● What is needed
Determine the count of lines in the data below that include the word "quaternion", and give nothing besides it.

● Data provided
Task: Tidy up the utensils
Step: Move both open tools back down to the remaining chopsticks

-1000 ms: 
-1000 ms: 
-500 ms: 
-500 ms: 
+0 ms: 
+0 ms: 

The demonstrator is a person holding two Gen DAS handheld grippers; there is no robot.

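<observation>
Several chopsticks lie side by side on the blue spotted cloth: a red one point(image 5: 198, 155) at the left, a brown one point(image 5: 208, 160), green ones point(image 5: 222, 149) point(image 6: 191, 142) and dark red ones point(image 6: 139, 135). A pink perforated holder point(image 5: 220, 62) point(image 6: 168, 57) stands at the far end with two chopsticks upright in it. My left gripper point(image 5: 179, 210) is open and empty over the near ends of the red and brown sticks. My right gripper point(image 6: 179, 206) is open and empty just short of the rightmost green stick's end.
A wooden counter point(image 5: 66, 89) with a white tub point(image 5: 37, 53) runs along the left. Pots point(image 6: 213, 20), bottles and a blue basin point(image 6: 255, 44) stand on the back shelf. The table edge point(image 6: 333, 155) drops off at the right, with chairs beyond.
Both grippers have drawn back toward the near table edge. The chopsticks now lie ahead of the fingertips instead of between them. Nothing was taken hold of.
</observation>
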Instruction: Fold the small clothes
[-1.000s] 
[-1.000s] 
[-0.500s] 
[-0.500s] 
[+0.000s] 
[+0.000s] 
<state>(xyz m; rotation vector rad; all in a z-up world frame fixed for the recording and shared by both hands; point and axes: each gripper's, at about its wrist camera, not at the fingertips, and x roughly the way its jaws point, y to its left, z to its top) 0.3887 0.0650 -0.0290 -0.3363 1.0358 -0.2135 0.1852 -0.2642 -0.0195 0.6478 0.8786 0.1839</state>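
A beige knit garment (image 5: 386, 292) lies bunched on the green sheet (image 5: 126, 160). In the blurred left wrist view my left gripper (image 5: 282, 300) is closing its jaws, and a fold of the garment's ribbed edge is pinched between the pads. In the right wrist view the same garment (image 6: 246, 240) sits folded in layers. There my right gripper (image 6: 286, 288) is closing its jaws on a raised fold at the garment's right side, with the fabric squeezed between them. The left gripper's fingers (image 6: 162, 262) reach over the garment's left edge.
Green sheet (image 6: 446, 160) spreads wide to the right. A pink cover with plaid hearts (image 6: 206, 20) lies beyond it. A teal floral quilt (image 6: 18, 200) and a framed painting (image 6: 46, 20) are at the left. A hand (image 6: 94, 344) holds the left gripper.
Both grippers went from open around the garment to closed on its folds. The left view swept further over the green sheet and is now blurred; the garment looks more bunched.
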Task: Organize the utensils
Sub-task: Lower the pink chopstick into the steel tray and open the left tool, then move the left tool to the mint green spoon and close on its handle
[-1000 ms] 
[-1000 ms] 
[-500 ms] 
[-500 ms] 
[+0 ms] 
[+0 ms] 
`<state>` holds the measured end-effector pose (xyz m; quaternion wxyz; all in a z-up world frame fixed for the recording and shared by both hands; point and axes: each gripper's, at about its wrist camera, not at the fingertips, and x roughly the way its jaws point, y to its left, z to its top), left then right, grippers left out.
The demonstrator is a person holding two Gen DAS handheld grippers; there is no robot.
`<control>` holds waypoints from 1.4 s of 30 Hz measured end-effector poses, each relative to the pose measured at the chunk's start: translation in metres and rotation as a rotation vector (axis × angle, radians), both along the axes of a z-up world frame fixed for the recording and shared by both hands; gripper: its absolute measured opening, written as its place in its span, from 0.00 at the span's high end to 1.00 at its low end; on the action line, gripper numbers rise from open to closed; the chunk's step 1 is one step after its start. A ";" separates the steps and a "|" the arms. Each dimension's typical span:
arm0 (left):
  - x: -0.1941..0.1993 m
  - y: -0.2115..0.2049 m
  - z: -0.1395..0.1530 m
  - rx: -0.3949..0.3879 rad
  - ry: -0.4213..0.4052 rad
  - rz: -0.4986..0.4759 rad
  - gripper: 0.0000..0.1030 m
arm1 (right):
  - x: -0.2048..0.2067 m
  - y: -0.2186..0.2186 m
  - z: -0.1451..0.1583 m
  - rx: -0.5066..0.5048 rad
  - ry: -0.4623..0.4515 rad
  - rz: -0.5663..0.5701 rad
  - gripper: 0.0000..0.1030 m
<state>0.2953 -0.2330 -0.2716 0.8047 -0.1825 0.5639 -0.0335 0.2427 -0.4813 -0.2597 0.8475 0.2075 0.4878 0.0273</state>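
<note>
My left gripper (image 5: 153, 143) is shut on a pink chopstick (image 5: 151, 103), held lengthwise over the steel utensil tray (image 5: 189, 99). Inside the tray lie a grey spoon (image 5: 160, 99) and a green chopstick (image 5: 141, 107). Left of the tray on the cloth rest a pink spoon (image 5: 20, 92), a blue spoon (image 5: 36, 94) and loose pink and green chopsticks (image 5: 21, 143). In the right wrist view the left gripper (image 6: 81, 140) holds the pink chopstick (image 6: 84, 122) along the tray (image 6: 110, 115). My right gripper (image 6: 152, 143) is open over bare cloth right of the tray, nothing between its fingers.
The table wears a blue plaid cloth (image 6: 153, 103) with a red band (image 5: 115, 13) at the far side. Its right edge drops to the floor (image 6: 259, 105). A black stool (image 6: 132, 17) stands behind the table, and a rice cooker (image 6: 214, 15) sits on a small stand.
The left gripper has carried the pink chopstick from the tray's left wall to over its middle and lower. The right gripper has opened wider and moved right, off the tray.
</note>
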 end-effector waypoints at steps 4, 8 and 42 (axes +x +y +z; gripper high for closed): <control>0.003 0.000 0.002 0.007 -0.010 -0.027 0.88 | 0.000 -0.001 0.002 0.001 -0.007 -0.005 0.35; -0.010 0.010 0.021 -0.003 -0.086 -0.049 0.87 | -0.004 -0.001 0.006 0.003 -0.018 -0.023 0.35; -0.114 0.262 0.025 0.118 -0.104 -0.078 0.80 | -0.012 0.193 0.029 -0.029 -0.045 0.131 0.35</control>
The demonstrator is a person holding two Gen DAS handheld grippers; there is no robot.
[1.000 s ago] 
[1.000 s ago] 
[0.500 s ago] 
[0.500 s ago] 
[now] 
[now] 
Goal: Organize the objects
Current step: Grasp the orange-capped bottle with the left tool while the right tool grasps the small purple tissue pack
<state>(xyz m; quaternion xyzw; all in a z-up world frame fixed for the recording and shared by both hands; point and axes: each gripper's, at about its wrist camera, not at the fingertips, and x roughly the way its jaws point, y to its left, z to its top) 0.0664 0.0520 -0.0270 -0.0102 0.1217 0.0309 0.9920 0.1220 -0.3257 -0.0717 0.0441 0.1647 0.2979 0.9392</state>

● Answer area
2